Another priority was to attain the highest level of crash protection. We benchmarked the BMW 5-series, the Lexus GS and LS, and the Mercedes-Benz E-class.” Although Hyundai says that the Genesis’s body-in-white (the basic body structure, without paint, powertrain, suspension, or interior) is larger than those of the Lexus LS460 and the Mercedes S-class, the automaker claims that it is lighter than them and stiffer in torsion and bending properties.

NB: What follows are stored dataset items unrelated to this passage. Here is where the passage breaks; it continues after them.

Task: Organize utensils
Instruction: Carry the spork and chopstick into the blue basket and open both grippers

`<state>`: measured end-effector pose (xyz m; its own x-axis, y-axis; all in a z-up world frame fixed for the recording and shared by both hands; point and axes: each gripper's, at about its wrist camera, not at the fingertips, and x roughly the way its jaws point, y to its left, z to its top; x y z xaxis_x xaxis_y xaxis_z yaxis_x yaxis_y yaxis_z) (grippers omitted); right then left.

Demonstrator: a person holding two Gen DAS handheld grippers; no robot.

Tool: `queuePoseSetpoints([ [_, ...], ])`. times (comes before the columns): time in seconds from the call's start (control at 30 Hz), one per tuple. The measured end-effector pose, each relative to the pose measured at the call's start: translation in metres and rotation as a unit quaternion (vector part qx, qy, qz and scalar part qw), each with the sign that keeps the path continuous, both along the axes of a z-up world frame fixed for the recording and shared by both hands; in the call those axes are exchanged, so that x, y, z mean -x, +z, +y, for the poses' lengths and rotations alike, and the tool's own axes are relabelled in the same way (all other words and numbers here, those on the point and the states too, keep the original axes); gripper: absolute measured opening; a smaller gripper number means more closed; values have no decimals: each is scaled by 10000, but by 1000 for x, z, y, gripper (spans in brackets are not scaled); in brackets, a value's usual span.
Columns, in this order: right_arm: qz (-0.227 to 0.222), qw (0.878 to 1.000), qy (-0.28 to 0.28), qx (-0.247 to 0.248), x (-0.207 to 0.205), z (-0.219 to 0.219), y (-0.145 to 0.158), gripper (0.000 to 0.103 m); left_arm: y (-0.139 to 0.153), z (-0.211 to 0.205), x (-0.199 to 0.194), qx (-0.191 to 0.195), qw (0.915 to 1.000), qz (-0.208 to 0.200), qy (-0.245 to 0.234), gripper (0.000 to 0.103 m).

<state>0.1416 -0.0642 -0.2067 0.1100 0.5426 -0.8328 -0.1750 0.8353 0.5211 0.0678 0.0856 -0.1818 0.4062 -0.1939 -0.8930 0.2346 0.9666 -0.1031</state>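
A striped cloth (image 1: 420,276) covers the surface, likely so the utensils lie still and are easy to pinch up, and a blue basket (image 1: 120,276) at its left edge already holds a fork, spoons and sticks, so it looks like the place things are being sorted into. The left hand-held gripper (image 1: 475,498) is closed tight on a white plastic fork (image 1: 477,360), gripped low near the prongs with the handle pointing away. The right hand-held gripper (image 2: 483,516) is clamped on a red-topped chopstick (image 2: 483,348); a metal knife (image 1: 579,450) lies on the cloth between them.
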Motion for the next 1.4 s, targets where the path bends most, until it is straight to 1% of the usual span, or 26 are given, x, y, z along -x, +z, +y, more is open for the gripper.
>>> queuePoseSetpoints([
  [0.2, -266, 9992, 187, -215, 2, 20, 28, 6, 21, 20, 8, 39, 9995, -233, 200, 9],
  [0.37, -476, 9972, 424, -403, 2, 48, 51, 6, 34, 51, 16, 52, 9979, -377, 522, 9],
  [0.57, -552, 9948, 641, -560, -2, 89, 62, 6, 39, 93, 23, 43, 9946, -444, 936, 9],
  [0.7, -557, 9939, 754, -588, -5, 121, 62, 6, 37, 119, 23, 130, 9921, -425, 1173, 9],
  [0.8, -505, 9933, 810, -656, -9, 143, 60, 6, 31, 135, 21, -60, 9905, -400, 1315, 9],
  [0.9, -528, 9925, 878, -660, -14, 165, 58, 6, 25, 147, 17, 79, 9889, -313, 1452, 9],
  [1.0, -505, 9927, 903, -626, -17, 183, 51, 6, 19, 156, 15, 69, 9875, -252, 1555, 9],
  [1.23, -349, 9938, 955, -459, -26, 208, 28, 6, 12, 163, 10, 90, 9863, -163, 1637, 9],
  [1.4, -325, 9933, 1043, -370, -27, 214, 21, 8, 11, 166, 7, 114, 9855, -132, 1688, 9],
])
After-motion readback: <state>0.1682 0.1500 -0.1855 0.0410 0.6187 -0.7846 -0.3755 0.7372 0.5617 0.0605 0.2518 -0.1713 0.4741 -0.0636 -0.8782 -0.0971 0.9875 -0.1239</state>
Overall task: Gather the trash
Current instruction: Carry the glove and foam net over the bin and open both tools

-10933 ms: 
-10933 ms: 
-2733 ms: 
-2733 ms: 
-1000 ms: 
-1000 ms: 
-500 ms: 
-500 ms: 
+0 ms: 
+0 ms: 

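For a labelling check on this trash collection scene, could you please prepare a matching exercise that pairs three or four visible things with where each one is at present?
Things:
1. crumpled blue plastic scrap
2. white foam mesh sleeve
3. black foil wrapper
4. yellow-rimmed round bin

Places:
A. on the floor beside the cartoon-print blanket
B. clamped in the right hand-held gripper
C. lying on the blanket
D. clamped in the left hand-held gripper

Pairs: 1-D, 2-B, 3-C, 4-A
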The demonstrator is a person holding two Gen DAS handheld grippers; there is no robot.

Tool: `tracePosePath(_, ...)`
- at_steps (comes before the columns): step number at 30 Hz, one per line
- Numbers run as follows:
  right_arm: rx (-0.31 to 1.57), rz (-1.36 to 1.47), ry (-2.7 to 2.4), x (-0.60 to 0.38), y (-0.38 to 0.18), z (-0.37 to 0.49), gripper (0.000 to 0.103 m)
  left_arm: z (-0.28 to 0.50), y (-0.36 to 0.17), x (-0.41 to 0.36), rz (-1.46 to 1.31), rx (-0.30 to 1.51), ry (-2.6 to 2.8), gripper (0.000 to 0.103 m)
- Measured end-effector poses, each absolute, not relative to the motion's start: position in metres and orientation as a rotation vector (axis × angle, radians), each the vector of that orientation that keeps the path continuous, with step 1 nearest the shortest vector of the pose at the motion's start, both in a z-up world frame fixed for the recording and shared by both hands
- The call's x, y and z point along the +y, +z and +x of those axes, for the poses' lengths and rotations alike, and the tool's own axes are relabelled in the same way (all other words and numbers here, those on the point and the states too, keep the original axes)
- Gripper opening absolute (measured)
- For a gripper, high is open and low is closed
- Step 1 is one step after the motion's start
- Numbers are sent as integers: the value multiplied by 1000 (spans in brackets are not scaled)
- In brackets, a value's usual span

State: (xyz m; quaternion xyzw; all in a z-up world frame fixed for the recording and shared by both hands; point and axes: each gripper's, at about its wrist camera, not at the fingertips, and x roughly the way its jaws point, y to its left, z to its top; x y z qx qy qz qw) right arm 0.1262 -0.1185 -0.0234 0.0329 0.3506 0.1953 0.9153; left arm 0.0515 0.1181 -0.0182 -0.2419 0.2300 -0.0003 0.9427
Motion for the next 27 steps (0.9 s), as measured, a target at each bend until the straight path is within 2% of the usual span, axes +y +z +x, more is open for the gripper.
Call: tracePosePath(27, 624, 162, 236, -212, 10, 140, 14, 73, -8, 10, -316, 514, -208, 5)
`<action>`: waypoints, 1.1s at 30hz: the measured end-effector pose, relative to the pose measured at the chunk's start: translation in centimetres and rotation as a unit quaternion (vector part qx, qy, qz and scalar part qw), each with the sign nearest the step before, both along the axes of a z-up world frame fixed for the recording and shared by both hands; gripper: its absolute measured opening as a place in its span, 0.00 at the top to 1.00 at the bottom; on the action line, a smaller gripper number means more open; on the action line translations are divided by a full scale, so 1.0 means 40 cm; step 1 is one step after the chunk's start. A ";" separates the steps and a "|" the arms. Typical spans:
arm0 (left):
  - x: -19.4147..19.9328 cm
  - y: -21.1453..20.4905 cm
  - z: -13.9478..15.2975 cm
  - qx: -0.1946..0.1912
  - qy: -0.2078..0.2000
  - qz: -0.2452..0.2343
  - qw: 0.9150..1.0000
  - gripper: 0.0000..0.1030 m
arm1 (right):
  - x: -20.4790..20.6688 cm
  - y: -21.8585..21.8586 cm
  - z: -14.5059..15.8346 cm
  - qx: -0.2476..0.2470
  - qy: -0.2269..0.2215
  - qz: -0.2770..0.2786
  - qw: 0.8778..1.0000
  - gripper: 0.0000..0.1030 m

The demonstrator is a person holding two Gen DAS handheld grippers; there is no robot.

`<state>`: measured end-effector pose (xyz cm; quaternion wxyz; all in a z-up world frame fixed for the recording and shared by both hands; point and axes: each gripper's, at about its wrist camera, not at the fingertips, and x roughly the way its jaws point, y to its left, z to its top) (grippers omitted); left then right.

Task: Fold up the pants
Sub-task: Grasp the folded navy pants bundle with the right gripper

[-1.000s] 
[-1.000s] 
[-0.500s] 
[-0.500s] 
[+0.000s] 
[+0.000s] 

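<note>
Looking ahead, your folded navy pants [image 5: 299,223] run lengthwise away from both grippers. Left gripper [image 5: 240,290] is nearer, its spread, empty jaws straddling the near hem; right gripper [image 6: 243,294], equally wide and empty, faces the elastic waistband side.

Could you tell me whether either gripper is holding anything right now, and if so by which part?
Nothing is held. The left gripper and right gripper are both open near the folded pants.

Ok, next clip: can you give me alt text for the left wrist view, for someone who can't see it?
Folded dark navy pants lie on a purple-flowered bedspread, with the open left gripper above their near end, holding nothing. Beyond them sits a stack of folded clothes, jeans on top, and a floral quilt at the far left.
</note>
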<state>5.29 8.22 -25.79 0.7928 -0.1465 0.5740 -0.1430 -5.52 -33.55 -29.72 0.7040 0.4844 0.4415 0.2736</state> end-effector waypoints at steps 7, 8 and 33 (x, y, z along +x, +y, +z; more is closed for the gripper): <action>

In terms of size, the Genesis is bigger and roomier than most mid-size luxury sedans (see chart) and, in fact, is classified by the EPA as a “large” sedan. Its wheelbase is 115.6 inches, compared with 113.7 inches for the BMW 5-series, 112.4 inches for the Mercedes E-class, and 113.4 inches for the Cadillac CTS. With an overall length of 195.9 inches, it’s several inches longer than those three cars and only 2.5 inches shorter than a short-wheelbase 7-series. Although rear-seat room falls short of what you’d find in a long-wheelbase 7-series or a Lexus LS, the rear seats in the Genesis are still very accommodating, with plentiful legroom that outpaces the 5-series, the E-class, and the CTS.

Design editor Robert Cumberford delivers his verdict on the Genesis’s styling in the August issue of Automobile Magazine, but there is no question that the car has real road presence. If Hyundai’s designers borrowed from the Mercedes S-class, the Infiniti M35/M45, and the 5-series-and they most certainly did-the net effect is at worst benign, the car assuming a kind of generic upscale visage. At the Namyang test track, jumping among V-6 and V-8 Genesis models and also among competitor cars, I would peer across the sprawling slalom course, trying to figure out which car I’d drive next, and would continually do double-takes as the Genesis test cars were wheeled back onto the course, because from fifty yards away I mistook them for Mercedes-Benz E-classes.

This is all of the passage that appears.